# Problem statement
In the copy of the lines below, leave out pictures and print everything else exactly.

BEGIN Data shown

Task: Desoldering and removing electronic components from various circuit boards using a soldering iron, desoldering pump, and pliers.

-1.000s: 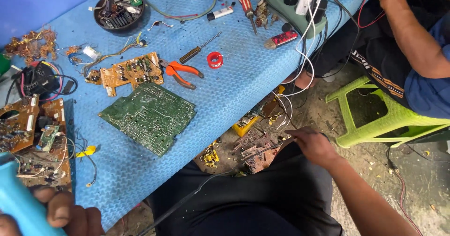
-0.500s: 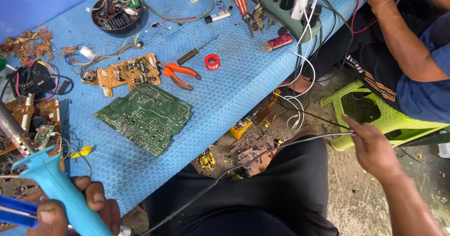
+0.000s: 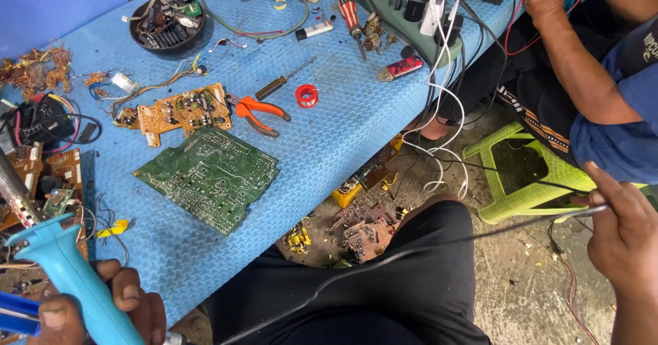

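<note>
Soldering iron [image 3: 65,276]: you are holding it at the lower left, over the near edge of the blue mat [image 3: 329,132]; its metal barrel is pointing up and away from you.
Left hand [image 3: 103,311]: your fingers are clenched round the light-blue handle, thumb lying along the front.
Cord [image 3: 411,252]: a thin black lead is running from the iron's base across your lap to your right side — soft and slack, likely to snag.
Right hand [image 3: 620,235]: your fingers are pinching the cord, held out over the floor near the green stool [image 3: 528,174].
Handling: the iron is looking light and stiff, with a plastic handle that gives a sure hold; keep to the handle, since the barrel may be hot.
Green board [image 3: 209,177]: it is lying flat on the mat, just ahead of the iron, solder side up — thin, rigid, probably fragile at the joints.
Yellow board [image 3: 181,112]: it is sitting just beyond the green one, beside the orange pliers [image 3: 257,112].
Further out: a screwdriver [image 3: 284,79], a red solder reel [image 3: 306,95], a power strip [image 3: 418,19].
Another person: one arm [image 3: 569,50] is reaching in at the upper right.
</note>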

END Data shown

# Task answer
Task: Desoldering and removing electronic components from various circuit boards using a soldering iron, desoldering pump, and pliers.

-1.000s: 
-0.500s: 
+0.000s: 

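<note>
Soldering iron [image 3: 65,276]: you are holding it at the lower left, over the near edge of the blue mat [image 3: 329,132]; its metal barrel is pointing up and away from you.
Left hand [image 3: 103,311]: your fingers are clenched round the light-blue handle, thumb lying along the front.
Cord [image 3: 411,252]: a thin black lead is running from the iron's base across your lap to your right side — soft and slack, likely to snag.
Right hand [image 3: 620,235]: your fingers are pinching the cord, held out over the floor near the green stool [image 3: 528,174].
Handling: the iron is looking light and stiff, with a plastic handle that gives a sure hold; keep to the handle, since the barrel may be hot.
Green board [image 3: 209,177]: it is lying flat on the mat, just ahead of the iron, solder side up — thin, rigid, probably fragile at the joints.
Yellow board [image 3: 181,112]: it is sitting just beyond the green one, beside the orange pliers [image 3: 257,112].
Further out: a screwdriver [image 3: 284,79], a red solder reel [image 3: 306,95], a power strip [image 3: 418,19].
Another person: one arm [image 3: 569,50] is reaching in at the upper right.
</note>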

Nothing more belongs to this exercise.